High End 2017: Michael Latvis provides the skinny on the HRS Vortex feet

HRS Vortex Feet under a dCS Rossini playing MQA @ The High End 2017

Tweaks are aplenty in this industry, some that work, and others less so. But when it comes to reducing vibration, I have been a longstanding believer.

At T.H.E. Show @ Newport, HRS introduced the Vortex feet.  I was impressed at the impact that they had on various T+A components in Sunny’s High End Audio Video room during some quick listening.

Newport peaked my interest, so I naturally had to try Vortex feet under my Dan D’agostino Stereo Momentum amplifier which rests on a HRS M3X isolation base (shelf). In my experience, the addition of the Vortex feet was almost more impactful then the introduction of the HRS isolation base in my listening room.  The Vortex feet shouldn’t be used by themselves and instead are designed to work with the HRS isolation base. Basically the addition of the Vortex allowed me to hear everything the base could do.

Michael Latvis, President and Chief Engineer HRS @ High End 2017

Back to the High End 2017, as I was roaming Hall 4.1, I managed to get a sighting of Michael Latvis, Chief Engineer at HRS. I needed to introduce myself and get the scoop on what black magic is going on inside those Vortex feet?

High End in Munich coverage brought to you by VPI Industries.

What crazy voodoo is Michael Latvis doing? Why was the impact of the HRS Vortex feet more significant then the original configuration of just a HRS M3X isolation platform?  Here is what Michael told us…

“There is a lot of airborne vibration that impacts our audio components. When the airborne energy hits the chassis, it is sitting there and its ringing. You can see it on an accelerometer. We just wanted to give it a place to go.”

He wanted to develop a method to easily drain that energy away from your components.

“We are going to approach this differently and we are going to pull this energy out, get rid it and not let it come back.”

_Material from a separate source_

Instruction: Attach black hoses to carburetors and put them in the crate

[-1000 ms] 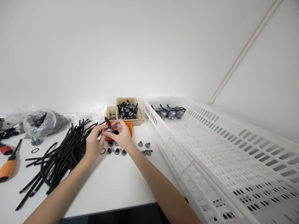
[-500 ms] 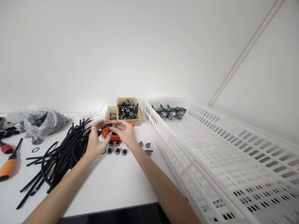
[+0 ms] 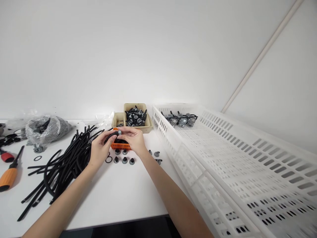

HRS Vortex Feet on a HRS Platform @ High End 2017

Sounds great, how does it actually work I asked? Here is my summary of what Michael explained :

  • The vortex feet takes that energy from your chassis and dissipates it
  • The top of the foot is a custom compound that doesn’t ring
  • Below that compound is a stainless steel housing that is very efficient at moving energy
  • On the other the side of the stainless diaphragm is a cavity, that helps push the energy to the outside of the feet, allowing it to dissipate
  • Remaining energy continues down to foot
  • All along the way, energy is being pulled away to dissipate it
  • If any energy bounces back up, it goes along the same path again, and once again gets dissipated

Michael closed out saying:

“The theory was, let’s give it a path and along the path we are going to suck the energy off of it. By then time the energy goes down (to the bottom of the foot) and wants to bounce, it is very reduced or non-existent. It worked. It worked better then we expected. By the 3rd iteration of the compound on the top I knew we had something special.”

dCS Rossini Clock on Vortex Feet & HRS isolation base @ High End 2017

If you have HRS isolation bases / racks, give the Vortex feet a whirl.